Locatie: Oostdijk naast 43 te Purmerend, kadastraal bekend gemeente Beemster, sectie D, nummer 5103, ter grootte van ongeveer 11 m², hierna ook te noemen het Perceel.
De gemeente Purmerend (hierna ook te noemen: de Gemeente) is voornemens om op het Perceel het voortdurend en zelfstandig zakelijk recht van opstal, volgens het Burgerlijk Wetboek (boek 5 artikel 101) te vestigen, inhoudende het in eigendom hebben, houden, onderhouden en zonodig te vervangen een brug ten behoeve van de ontsluiting van het Perceel ten behoeve van de eigenaren van het aangrenzende kadastrale perceel gemeente Beemster sectie D nummer 5084, hierna ook te noemen: Opstaller.
Om navolgende redenen gaat de Gemeente ervan uit dat Opstaller de enige serieuze gegadigde is voor het voorgenomen opstalrecht op het Perceel:
- -
Opstaller is eigenaar van het perceel grond, kadastraal bekend gemeente Beemster sectie D nummer 5084g gelegen aan de Oostdijk naast 43 te Zuidoostbeemster, gelegen direct naast het Perceel;
- -
Opstaller het bij hem in eigendom zijnde perceel grond wenst te ontsluiten via een nog door en voor diens eigen rekening te realiseren brug, welke ook door hem zal worden beheerd en onderhouden;
- -
de te realiseren ontsluitingsbrug gelegen is boven het Perceel, in eigendom bij de Gemeente;
- -
de ontsluitingsbrug uitsluitend functioneel is voor het aangrenzende perceel in eigendom bij Opstaller;
- -
het opstalrecht geen nut of gebruikswaarde heeft voor andere partijen;
- -
er geen redelijkerwijs te verwachten andere gegadigden zijn, omdat de brug enkel dient voor de ontsluiting van het perceel van de Opstaller.
Mocht er desondanks een andere gegadigde bezwaren hebben tegen de voorgenomen vestiging van voornoemd omschreven opstalrecht ten behoeve van Opstaller op het Perceel, dan dient deze gegadigde dit uiterlijk 20 kalenderdagen na datum van publicatie kenbaar te maken door middel van een gemotiveerd bericht aan grondzaken@purmerend.nl onder vermelding van Didam-arrest en van “opstalrecht perceel grond gelegen Oostdijk naast 43 te Zuidoostbeemster”.

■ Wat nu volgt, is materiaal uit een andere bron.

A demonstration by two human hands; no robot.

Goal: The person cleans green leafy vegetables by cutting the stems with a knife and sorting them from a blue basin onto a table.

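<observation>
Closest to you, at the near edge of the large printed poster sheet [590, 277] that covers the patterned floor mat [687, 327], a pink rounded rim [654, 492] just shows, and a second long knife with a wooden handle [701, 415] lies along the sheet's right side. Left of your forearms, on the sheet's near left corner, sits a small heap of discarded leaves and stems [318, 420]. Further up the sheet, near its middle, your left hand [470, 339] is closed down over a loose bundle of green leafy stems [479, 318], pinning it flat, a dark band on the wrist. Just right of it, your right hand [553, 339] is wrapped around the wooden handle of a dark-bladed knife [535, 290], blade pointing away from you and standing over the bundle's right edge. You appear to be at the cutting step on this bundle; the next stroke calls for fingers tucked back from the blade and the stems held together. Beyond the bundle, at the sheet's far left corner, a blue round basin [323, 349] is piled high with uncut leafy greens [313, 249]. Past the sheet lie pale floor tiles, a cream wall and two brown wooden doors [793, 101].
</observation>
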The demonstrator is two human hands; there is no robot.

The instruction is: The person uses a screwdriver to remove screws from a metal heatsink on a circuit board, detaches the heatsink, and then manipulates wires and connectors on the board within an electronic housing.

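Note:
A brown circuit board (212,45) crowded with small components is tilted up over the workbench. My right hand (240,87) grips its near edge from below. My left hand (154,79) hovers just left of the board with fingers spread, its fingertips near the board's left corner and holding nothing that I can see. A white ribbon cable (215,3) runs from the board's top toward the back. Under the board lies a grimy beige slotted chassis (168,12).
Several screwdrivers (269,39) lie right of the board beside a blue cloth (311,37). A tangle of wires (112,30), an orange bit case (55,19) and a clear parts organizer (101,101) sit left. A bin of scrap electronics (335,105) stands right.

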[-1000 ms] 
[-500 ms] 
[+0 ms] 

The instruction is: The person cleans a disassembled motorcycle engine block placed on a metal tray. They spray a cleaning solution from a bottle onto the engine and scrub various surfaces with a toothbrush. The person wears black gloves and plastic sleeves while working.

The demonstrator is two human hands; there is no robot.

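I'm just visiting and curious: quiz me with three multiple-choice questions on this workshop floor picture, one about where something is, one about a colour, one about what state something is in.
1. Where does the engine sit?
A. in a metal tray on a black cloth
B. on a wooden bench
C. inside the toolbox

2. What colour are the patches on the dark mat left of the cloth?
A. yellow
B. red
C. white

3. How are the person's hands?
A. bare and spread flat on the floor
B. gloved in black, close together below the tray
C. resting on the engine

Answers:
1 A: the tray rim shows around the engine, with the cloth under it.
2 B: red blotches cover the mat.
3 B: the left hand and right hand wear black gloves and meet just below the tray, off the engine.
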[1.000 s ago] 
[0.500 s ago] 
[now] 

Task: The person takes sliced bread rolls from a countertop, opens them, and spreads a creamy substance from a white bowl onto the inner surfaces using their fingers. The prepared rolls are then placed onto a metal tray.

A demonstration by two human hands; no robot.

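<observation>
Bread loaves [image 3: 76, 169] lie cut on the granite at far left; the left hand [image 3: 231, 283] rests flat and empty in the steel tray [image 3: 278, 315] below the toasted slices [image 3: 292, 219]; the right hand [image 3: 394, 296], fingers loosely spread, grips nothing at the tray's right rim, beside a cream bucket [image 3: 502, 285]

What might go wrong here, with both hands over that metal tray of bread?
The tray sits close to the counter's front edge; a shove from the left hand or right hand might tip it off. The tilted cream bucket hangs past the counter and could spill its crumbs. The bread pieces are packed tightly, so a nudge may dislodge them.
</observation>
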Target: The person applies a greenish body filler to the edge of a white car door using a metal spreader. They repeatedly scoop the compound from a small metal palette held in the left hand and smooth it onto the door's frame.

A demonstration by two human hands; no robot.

Na onze gemotiveerde reactie op uw bericht krijgt de betreffende gegadigde nog een tweede termijn van 7 kalenderdagen om een kort geding aanhangig te maken bij de rechtbank Noord-Holland. Indien u één van beide termijnen ongebruikt laat verstrijken, vervalt uw recht om in rechte op te komen tegen de voorgenomen in het gebruik geven als omschreven in deze publicatie. De Gemeente is dan vrij om (verder) gevolg te geven aan haar voornemen tot de vestiging van het opstalrecht op het Perceel.
Met deze publicatie geeft de gemeente uitvoering aan het arrest van de Hoge Raad van 26 november 2021 (ECLI:NL:HR: 2021:1778) alsmede het arrest van 15 november 2024 (ECLI:NL:HR: 2024:1661).
Let op: (ruimtelijke)bezwaren tegen het opstalrecht vallen niet onder deze procedure en zijn voor de Gemeente geen aanleiding om terug te komen op de voorgenomen vestiging van het opstalrecht als in deze kennisgeving omschreven. De bezwaren dienen dus betrekking te hebben op de voorgenomen vestiging en de onderbouwing dat een ander dan Opstaller hiervoor in aanmerking dient/wenst te komen.